Sevdiği gibi önce ona dilimle zevk vermek istiyordum, onunda heyecanla soluması bunu beklediğini gösteriyordu. Eşimin aldığı zevki arttırmak için elimden geleni yaptım, tadını aldıkça kendimden geçiyordum.

Kuyruğu iyice yükselince kendimi içine ittim ve sıcaklığında kayboldum. Birbirimizin zevkinde kaybolmuşken zihnimdeki dürtmeyi hissettim, eşimle aramızdaki bağ hiç olmadığı kadar güçlüydü. Zihnimde yankılanan komutla kendimi kaybettim, 'özgürleş' diyordu. Özgürleşmek için kendimi içine daha sert vurmaya başladım.

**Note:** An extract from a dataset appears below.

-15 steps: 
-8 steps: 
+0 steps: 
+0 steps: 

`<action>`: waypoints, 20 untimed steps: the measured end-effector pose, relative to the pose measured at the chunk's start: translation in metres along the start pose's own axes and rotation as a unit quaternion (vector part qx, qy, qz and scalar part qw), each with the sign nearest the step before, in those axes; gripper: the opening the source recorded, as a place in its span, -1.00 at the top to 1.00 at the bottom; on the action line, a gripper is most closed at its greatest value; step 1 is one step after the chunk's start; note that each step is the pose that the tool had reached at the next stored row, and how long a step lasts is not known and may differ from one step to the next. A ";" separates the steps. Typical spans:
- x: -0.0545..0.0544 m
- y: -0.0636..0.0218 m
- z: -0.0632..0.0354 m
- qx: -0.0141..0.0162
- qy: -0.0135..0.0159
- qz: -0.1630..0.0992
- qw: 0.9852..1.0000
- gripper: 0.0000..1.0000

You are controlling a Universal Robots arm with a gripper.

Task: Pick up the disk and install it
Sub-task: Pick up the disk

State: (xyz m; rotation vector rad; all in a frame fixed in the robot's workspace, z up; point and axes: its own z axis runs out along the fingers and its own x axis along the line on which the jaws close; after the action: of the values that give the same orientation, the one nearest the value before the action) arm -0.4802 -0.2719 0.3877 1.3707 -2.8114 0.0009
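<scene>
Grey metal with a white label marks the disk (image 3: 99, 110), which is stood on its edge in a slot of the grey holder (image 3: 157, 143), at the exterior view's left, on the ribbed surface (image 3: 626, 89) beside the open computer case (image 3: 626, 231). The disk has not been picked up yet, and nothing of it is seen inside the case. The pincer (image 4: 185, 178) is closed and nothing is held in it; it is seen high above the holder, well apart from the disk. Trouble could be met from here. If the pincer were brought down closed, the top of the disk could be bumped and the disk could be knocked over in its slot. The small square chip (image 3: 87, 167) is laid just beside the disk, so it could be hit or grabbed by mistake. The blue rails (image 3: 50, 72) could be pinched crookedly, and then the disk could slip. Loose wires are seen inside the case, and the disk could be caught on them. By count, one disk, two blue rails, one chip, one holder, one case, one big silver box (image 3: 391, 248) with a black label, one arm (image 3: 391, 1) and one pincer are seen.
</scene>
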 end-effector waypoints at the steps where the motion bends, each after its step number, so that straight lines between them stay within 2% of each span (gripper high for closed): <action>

Görüşüm kızıla boyanırken kurdum kontrolü ele geçirdi ve kendimi tamamen kurduma bıraktım. Özgürce eşimin içinde zevkin doruklarına ulaşırken altımda inleyen eşim tohumlarını ormanın verimli toprağına bıraktı.

Yan yana toprakta uzanmış bir şekilde birbirimizin nefesiyle huzur buluyorduk. Eşimin kokusu tüm bedenime sinmişken ve yanımda huzurla dinlenirken benden daha mutlusu yoktu. Burnumu boynuna yaslayıp orada kaldım, yuvam olan Deniz'im, kaderim, herşeyim...

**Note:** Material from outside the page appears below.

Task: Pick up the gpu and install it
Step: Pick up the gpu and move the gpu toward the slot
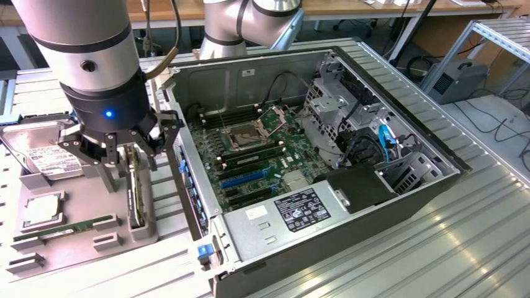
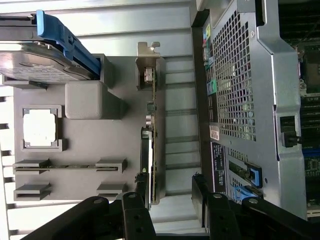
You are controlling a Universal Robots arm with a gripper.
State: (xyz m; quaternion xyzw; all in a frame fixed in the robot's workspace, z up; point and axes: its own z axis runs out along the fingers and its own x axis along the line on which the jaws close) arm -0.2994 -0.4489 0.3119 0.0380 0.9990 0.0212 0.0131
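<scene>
The gpu (image 1: pixel 134 194) stands on its long edge in a slot of the grey holder tray (image 1: pixel 79 251), to the exterior view's left of the open computer case (image 1: pixel 348 205). My gripper (image 1: pixel 130 171) hangs straight above it, open, with a finger on each side of the card and nothing held. In the wrist view the gpu (image 2: pixel 153 135) shows as a thin strip with its silvery bracket (image 2: pixel 148 62) at the far end. There the black fingers (image 2: pixel 134 210) of the gripper (image 2: pixel 170 205) straddle the card's near end.
On the tray (image 2: pixel 95 145) lie a hard drive (image 1: pixel 46 158) with a blue bracket (image 2: pixel 60 35), a processor (image 1: pixel 41 211) and a green memory stick (image 1: pixel 66 228). The case's perforated wall (image 2: pixel 240 75) stands close beside the tray. Blue and black slots (image 1: pixel 248 177) lie on the motherboard.
</scene>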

Birbirimize hiçbir zaman doyamayacağımızı biliyorduk, kader izin verdiği sürece birbirimizi hep koruyup kollayacağımızı da biliyorduk. Evlatlarımızla büyüyen ailemizi yavaş yavaş daha da genişletecektik. Altın Kurdun hep hayalini kurduğu kalabalık aile sonunda gerçek olacaktı ve biz bunu korumak için elimizden gelen ne varsa yapacaktık...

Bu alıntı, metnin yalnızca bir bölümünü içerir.